TASK TO CARRY OUT: Where the string "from" appears in a line of the data, show that line.

↓↓↓

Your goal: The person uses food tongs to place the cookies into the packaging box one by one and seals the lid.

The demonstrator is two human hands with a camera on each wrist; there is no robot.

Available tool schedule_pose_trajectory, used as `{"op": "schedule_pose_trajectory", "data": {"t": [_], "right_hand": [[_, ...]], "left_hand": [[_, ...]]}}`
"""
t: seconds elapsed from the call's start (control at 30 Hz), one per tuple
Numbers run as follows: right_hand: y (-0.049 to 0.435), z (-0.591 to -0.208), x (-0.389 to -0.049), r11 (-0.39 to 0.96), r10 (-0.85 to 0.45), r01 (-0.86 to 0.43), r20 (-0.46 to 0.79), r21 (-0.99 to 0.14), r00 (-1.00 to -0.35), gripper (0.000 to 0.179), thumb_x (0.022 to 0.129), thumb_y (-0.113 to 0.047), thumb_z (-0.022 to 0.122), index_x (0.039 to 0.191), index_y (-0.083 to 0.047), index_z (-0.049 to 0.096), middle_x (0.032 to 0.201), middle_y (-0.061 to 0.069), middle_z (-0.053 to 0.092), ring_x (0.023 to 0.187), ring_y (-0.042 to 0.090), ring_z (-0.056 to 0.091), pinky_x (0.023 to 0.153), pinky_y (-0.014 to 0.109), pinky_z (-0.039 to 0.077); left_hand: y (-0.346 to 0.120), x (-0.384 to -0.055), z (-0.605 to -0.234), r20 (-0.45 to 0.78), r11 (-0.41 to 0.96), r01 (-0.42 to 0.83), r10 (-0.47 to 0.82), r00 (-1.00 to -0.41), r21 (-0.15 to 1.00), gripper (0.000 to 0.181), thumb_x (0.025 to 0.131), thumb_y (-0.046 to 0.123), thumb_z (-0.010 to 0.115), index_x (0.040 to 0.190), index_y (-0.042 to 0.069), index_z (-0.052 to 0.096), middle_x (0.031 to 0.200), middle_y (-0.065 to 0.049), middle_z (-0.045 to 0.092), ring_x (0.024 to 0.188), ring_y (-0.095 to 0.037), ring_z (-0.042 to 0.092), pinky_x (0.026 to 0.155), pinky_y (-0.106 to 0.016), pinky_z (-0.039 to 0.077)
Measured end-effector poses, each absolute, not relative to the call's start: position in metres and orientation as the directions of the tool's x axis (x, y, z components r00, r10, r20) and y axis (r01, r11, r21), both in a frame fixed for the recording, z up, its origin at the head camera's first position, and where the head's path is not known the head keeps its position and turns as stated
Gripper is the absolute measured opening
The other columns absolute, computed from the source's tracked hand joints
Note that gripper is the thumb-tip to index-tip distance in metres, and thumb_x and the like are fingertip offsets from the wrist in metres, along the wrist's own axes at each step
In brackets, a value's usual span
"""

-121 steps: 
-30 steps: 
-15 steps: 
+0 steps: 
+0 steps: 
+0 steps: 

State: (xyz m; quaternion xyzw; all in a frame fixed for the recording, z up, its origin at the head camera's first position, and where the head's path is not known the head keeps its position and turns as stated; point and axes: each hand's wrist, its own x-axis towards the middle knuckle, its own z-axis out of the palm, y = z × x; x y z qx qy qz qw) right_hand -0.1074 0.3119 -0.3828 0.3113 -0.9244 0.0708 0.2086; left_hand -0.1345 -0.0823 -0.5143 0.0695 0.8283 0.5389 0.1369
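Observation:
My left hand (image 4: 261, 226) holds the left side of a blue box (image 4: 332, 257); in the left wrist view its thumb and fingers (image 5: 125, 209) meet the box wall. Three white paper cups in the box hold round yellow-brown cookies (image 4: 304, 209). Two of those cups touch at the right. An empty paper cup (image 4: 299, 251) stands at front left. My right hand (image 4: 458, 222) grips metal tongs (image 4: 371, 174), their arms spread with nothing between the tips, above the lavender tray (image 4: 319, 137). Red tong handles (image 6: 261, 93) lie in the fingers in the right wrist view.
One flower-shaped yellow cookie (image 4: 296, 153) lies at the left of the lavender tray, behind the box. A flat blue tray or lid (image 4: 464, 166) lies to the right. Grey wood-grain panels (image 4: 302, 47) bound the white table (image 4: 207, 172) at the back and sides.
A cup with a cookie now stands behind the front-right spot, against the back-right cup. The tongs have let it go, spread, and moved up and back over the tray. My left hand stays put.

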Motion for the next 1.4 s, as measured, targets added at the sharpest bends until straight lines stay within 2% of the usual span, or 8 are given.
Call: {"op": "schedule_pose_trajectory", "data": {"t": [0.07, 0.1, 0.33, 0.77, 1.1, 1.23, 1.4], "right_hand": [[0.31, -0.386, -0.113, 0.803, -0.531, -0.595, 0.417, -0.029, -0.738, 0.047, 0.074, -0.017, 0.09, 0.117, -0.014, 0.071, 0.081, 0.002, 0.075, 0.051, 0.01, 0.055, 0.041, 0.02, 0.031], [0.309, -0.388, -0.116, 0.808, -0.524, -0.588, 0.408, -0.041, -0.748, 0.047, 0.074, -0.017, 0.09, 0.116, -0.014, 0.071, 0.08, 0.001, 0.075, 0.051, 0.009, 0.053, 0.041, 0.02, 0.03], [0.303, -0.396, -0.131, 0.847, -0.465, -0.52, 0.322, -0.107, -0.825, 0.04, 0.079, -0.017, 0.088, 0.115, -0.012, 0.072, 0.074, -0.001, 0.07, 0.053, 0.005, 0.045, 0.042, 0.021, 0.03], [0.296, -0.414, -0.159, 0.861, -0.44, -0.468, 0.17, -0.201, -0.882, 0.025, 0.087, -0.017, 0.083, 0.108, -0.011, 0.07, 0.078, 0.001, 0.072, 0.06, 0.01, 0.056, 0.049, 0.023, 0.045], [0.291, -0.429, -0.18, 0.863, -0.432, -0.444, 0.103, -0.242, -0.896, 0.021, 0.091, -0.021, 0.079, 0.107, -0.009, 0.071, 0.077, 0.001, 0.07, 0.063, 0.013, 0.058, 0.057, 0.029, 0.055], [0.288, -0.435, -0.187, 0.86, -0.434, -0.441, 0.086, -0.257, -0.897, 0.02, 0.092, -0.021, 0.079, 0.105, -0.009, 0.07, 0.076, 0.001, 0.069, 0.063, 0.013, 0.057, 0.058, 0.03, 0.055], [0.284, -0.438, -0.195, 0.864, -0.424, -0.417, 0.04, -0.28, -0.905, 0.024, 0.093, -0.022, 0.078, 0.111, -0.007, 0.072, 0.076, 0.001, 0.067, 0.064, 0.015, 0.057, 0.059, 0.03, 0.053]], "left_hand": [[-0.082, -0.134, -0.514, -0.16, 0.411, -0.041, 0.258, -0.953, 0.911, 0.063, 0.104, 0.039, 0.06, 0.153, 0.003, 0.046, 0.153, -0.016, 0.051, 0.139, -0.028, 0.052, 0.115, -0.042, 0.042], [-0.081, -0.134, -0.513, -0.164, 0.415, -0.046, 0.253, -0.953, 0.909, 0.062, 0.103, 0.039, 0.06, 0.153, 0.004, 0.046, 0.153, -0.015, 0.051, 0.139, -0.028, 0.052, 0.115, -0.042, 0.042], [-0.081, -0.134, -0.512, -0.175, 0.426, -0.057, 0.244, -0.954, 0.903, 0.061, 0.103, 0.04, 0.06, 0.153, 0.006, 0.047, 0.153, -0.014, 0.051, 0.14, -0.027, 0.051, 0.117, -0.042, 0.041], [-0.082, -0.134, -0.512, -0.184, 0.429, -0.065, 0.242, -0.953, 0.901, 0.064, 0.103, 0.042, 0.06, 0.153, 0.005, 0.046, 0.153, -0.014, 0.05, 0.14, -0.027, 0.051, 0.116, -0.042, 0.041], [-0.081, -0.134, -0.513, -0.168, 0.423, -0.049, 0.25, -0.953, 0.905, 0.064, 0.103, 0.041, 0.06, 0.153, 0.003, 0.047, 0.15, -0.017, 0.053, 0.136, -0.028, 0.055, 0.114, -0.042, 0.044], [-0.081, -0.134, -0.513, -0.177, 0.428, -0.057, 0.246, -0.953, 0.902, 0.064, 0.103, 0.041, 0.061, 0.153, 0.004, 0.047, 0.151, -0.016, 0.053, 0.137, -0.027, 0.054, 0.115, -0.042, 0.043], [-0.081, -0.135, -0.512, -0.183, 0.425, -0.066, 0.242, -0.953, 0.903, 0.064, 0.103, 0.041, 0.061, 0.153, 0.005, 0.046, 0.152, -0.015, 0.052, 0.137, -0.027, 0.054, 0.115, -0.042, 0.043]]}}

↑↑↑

ANSWER SPACE:
t: seconds elapsed from the call's start (control at 30 Hz), one per tuple
The other columns absolute, computed from the source's tracked hand joints
Note that gripper is the thumb-tip to index-tip distance in metres, and thumb_x and the like are fingertip offsets from the wrist in metres, along the wrist's own axes at each step

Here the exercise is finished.